Но бывали и приятные дни – не могли не быть. Как не вспомнить, что каждый «прошлый раз» был не любовью, а только «наваждением». Так мы тянули года два, пока сначала зыбь, а потом уже и волны войны не поднялись вокруг нас. Мы переписывались, когда не могли встречаться. Я рассыпался в остроумии и заверениях, она – в простодушии и мелочах жизни. Она хочет купить платье. Как я думаю: зеленое ей пойдет? Лекции по гигиене читает такой душка! Она надеется, со временем мы сумеем приобрести пусть маленький, но собственный дом. Когда мы поженимся, ей придется подумать, как обшивать себя самой. На некоторых письмах в левом верхнем углу стоял крестик – знак того, что в ближайшие несколько недель нам не грозит заиметь детей, хотя к тому моменту риск был предельно мал. Занималась она из рук вон и постоянно «нарывалась», но ее, видимо, это не слишком заботило – разве только предмет под названием «гигиена». Лекции по гигиене читал такой душка! Не то чтобы я осознанно шел – скорее, меня непроизвольно влекло – к последнему жестокому шагу, к попытке достучаться до Беатрис.
Я должен быть точен. В какой мере я был с ней сознательно жесток? В какой мере была виновата она? Она ни разу не сделала и движения в мою сторону, пока я не обрушился на нее, подобно урагану. Она вообще вела себя в жизни пассивно. Потом развертывалась вся эта длинная история с моими терзаниями, которые я из-за нее испытал, с моим адом – самым настоящим, какой только можно создать на земле, – но не сам ли я его и создал? Не сам ли устроил? Не сам ли собственноручно вписал этот сияющий в памяти свет в ее простодушное лицо? Не я ли? Ведь это я заметил ее на помосте в комнате для рисования, откуда виднелась арка моста, я – не она. И тем не менее спуск, который нам теперь предстояло проделать, и проделать по моему почину, ни контролировать, ни отменить я не мог. То, что с моей стороны было любовью, страстной и благоговейной, что должно было стать торжеством разделенной страсти, слиянием, проникновением в тайну, что должно было возвысить мою жизнь до уровня ее – загадочной и священной, обернулось до отчаяния жалкой и жестокой попыткой вызвать в ней хоть толику ответного чувства. Шаг за шагом мы сползали к тому, что я просто пользовался ею, а планируемая мною разделенная страсть превратилась в расправу.
Но даже здесь, в клочках моей памяти, все крайне шатко. Как сама она, эта добронравная девица, эта tabula rasa[11]
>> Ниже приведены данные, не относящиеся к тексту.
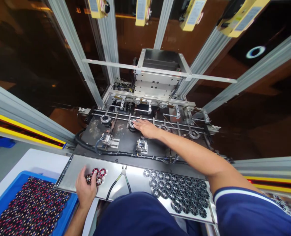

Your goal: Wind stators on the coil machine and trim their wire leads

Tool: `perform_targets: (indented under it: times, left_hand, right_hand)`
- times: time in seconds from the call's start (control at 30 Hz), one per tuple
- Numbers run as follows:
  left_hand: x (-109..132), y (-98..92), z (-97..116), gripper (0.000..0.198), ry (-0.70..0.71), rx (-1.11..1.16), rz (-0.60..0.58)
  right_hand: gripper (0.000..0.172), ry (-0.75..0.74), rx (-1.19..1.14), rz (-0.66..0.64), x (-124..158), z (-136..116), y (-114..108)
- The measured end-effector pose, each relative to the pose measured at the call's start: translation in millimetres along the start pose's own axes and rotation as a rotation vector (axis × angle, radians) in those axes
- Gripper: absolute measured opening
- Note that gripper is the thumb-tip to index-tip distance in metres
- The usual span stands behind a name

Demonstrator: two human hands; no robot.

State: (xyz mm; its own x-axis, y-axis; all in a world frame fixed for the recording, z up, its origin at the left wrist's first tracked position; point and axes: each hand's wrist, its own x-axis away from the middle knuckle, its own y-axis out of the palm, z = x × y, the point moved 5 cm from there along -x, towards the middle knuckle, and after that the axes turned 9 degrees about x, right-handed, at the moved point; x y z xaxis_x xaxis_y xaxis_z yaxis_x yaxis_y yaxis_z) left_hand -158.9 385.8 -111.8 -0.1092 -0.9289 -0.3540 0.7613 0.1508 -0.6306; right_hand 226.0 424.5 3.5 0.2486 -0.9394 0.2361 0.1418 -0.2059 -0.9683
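Observation:
My right hand (146, 128) reaches across the machine bed with fingers stretched out. Its fingertips touch a round metal part (132, 124) seated on the second station from the left and partly cover it. Over the left end of the metal tray (73, 171), my left hand (86, 187) has thumb and fingers apart, on either side of a small round motor stator (88, 178). Whether they touch it I cannot tell. Several more red-and-black stators (102, 172) lie just right of that thumb.
Wire cutters (124, 172) lie mid-tray, handles toward me. Many dark round metal parts (181, 188) cover the tray's right side. A blue bin (37, 175) full of stators stands at left. Ring fixtures (194, 133), clamps (142, 146) and rails sit ahead, between yellow light-curtain posts (25, 129).

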Motion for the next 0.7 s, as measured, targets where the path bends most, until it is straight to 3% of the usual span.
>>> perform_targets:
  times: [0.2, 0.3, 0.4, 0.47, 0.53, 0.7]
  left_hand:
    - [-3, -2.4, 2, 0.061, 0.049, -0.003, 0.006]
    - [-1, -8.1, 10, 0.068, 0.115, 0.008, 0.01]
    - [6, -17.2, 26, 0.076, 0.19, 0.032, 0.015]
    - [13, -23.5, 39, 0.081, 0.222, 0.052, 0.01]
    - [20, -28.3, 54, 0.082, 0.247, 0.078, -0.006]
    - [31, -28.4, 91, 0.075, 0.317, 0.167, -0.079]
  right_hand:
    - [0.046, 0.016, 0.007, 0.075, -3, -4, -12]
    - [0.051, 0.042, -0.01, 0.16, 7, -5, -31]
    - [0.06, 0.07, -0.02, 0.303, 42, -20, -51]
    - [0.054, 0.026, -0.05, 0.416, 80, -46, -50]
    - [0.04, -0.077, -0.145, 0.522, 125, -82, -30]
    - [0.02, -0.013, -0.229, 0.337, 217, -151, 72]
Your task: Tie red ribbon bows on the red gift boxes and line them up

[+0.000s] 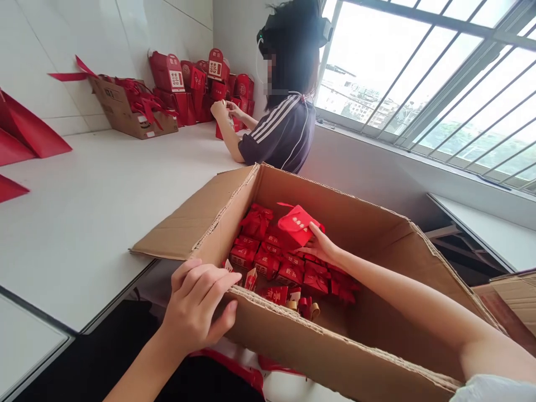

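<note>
A large open cardboard box (pixel 288 329) stands in front of me, with several small red gift boxes (pixel 291 271) packed in rows on its floor. Gold lettering and red ribbons show on many of them. Inside, my right hand (pixel 320 245) grips one red gift box (pixel 296 222) by its right side, above the others and tilted. My left hand (pixel 201 304) is closed over the cardboard box's near left corner, fingers across the rim and thumb against the outer wall. Gold and red ribbon curls (pixel 305 307) lie by the near wall inside.
On the white table (pixel 113 190), a smaller carton (pixel 125 109) holds red ribbons, and larger red gift boxes (pixel 215 67) are stacked by the wall. A co-worker (pixel 285 123) handles a red box there. Red folded pieces (pixel 29 131) lie at left. A barred window (pixel 419 72) is right.
</note>
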Tool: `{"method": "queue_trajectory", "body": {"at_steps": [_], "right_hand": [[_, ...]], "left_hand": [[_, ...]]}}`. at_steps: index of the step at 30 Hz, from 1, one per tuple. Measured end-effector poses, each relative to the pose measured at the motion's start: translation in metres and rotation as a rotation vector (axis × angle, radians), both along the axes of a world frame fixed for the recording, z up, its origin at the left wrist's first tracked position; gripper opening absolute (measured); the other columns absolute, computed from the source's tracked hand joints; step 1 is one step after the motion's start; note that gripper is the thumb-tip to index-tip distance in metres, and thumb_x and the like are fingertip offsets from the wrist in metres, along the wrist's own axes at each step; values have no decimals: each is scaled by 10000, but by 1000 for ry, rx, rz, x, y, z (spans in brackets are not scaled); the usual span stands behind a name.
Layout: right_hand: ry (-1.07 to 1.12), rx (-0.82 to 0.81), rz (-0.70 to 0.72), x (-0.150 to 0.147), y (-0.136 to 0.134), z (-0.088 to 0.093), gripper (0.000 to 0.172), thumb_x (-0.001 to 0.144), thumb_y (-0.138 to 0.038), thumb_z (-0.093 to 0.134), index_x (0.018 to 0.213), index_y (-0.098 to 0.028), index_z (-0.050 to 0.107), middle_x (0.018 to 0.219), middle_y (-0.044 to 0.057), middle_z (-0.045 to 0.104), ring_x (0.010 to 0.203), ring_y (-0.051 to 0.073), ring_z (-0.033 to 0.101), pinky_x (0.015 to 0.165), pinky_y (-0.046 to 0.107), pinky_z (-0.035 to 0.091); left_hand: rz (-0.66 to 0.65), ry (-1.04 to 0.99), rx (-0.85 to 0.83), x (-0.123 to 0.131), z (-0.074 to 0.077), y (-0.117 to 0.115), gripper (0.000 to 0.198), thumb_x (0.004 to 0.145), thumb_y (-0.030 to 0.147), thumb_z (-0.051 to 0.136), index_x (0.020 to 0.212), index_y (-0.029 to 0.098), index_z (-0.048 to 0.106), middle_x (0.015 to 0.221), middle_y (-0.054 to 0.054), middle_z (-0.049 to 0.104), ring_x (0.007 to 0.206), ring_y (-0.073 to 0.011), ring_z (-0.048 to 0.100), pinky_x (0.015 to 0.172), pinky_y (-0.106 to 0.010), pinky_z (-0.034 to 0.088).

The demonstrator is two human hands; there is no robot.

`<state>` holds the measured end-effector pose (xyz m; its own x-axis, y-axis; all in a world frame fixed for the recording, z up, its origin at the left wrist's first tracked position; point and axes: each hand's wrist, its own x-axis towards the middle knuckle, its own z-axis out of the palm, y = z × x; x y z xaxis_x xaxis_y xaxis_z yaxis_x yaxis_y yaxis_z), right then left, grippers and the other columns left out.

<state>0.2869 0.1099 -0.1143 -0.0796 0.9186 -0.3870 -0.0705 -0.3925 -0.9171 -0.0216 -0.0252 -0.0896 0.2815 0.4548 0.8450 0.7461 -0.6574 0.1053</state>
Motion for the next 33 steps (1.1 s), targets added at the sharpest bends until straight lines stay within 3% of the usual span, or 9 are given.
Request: {"method": "queue_trajectory", "body": {"at_steps": [5,10,13,16,18,21,26,29,33], "right_hand": [[495,-216,69,-34,-15,24,564,854,-685,326,1158,-241,494,991,61,667,896,181,660,714,314,585],[414,-181,185,-42,-32,33,643,779,-773,350,1121,-256,522,1065,50,650,956,201,644,737,330,573],[78,146,232,-30,-22,19,712,698,-763,510,1202,-261,486,1205,85,581,1114,266,565,907,442,497],[-390,646,233,-10,2,-3,935,505,-642,766,1289,-280,407,1326,111,445,1258,339,413,1044,528,345],[-640,826,262,2,21,-20,1048,446,-589,817,1331,-268,355,1337,131,381,1290,368,348,1082,556,264],[-831,776,281,9,43,-52,1011,533,-590,768,1361,-245,301,1331,140,338,1307,355,315,1105,536,234],[-875,610,203,-5,59,-100,945,580,-597,715,1341,-203,316,1304,144,344,1307,366,309,1107,520,249],[-893,596,170,-14,60,-111,871,608,-568,709,1319,-223,344,1299,142,367,1303,380,312,1088,547,262],[-933,559,149,-21,61,-108,765,660,-542,684,1299,-238,393,1239,148,456,1214,400,416,991,577,356]], "left_hand": [[3,-64,-26,2,-5,-2,213,833,194,452,979,177,607,809,-53,667,813,-200,558,923,-409,354],[10,-55,-33,2,-7,-1,223,821,197,461,991,190,604,809,-47,666,815,-201,558,930,-409,354],[13,-63,-32,2,-7,-2,224,815,197,469,989,194,610,806,-44,668,814,-203,566,935,-405,358],[12,-87,-41,3,-7,-3,227,816,201,465,985,201,616,804,-35,670,808,-197,574,943,-398,358],[7,-101,-51,4,-7,-4,234,818,201,458,990,202,618,812,-36,672,811,-194,574,943,-397,357],[4,-122,-57,5,-7,-4,241,817,199,455,992,201,620,814,-37,672,807,-193,569,942,-396,353],[-1,-164,-50,7,-8,-5,249,814,191,435,979,202,621,803,-32,671,794,-187,563,957,-387,335],[5,-179,-50,9,-9,-5,259,806,187,433,981,201,624,807,-35,669,799,-188,559,956,-387,330],[3,-212,-38,12,-10,-3,262,790,191,433,966,208,627,784,-31,666,780,-189,560,944,-391,333]]}}
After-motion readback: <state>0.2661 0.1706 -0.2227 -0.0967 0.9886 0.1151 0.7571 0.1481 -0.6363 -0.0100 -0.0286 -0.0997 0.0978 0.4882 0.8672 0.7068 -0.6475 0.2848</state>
, принимала чинимые над ней насилия? Что думала о них и думала ли о них вообще? Они, насколько могу судить, только усилили в ней чувство преданности, собачьей привязанности, надежности. Для меня же – это память о моем поражении, моей деградации, моей – не ее. Эти юношеские фантазии, осуществившиеся лишь наполовину и лишь с моей стороны, отлились мне тоской, скукой и досадой. Они укрепили реальность физической жизни и зачеркнули возможность всякой иной; они сделали физическую жизнь не только трижды реальной, но и презренной. А за всем этим, в глубине, осела боль от беспомощности и утраты.Стало быть, эти достижения в «любви» и заставляли ее теснее обвивать руками мою талию. Рисовать ее лицо я не мог, я писал ее как тело, и это первоклассные и жуткие картины, ужасающие своим обнажением неистовства и подчиненности. За них я впервые – если не считать портрета мэра – получил приличные деньги, и одна из них выставлена для всеобщего обозрения, так что я могу в любой момент, не принося извинений или сожалений, вернуться в мою комнату – в нашу комнату. Вот оно висит – это законченное совершенство ее прекрасной плоти. Свет из окна превращает в золото пряди ее волос и бросает его пригоршнями ей на грудь, живот и бедра. Я писал эту картину после особенно унизительной и последней ступени в процессе моего потребления ее тела и из презрения к самому себе пустил электрические тона – как в «Гернике», – чтобы передать ужас, хотя ужаса никакого не было. Должен был быть, но не было. Электрический свет, которому надлежало обжигать, как публичное сожительство с продажной девкой, выглядит неуместным. Глаз привлекает другое: золото, льющееся из окна. И еще – собачья преданность, и огромные глаза, и покорность. Я смотрю на картину и вспоминаю, каким было это не попавшее на полотно лицо; как после моих очередных объятий и вспышки презрения к себе она лежала, глядя в окно, словно только что получила благословение.